| REQUIREMENT |
Without copying any picture, transcribe exactly the lines of the data below from the one containing "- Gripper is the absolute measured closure" through the one containing "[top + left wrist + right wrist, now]".

──────────────────────────────

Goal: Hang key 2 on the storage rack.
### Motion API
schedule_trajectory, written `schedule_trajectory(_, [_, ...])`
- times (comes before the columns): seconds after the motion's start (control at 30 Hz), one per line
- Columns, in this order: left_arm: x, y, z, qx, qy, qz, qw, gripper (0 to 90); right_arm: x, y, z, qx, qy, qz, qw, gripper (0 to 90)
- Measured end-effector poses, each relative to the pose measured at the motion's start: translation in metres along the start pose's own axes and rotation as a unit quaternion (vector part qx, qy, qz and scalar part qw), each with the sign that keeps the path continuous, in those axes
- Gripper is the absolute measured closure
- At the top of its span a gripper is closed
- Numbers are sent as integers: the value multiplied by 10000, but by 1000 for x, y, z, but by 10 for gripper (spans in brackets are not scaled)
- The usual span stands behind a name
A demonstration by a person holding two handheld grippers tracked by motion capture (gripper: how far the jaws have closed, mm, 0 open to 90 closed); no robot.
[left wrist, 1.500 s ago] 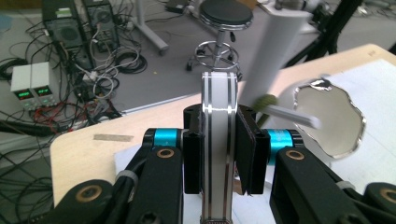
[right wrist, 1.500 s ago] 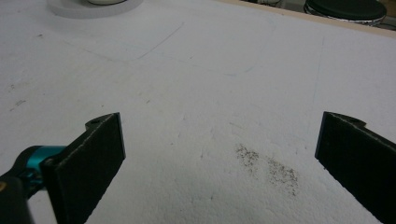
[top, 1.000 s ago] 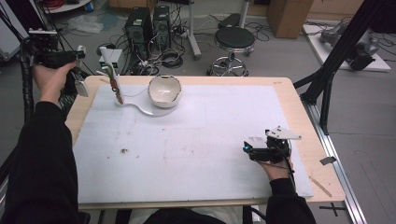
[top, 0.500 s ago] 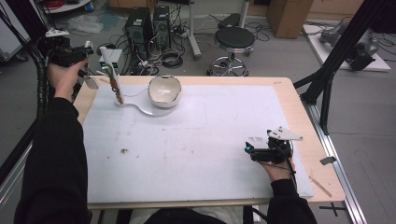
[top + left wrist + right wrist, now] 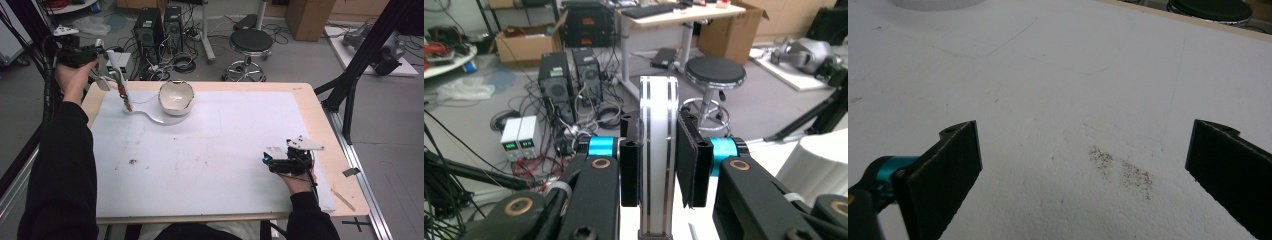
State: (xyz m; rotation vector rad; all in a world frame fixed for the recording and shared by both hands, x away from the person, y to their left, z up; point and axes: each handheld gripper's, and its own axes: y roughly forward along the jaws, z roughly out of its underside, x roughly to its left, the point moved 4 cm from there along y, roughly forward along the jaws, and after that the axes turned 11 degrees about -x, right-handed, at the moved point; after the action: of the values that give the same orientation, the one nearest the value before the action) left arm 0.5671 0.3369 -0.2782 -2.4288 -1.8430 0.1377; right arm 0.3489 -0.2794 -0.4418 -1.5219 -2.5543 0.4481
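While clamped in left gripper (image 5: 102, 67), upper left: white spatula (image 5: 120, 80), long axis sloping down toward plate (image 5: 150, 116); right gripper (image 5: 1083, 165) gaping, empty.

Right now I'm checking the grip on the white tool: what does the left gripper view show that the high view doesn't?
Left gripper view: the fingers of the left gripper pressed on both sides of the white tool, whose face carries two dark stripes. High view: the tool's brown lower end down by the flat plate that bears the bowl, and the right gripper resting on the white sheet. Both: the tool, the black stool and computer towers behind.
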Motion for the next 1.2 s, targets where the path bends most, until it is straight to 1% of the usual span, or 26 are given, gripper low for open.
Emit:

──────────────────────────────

| WRITTEN SOLUTION |
- Gripper is the absolute measured closure
- At the top of its span a gripper is closed
- Numbers are sent as integers: the value multiplied by 10000, but by 1000 for x, y, z, but by 10 for gripper (spans in brackets are not scaled)
- The usual span stands behind a name
A demonstration by a person holding two handheld grippers tracked by motion capture (gripper: how far the jaws have closed, mm, 0 open to 90 closed); no robot.
[left wrist, 1.500 s ago] 
[right wrist, 1.500 s ago] 
[top, 1.000 s ago] 
[top, 0.500 s ago] 
[top + left wrist + right wrist, now] 

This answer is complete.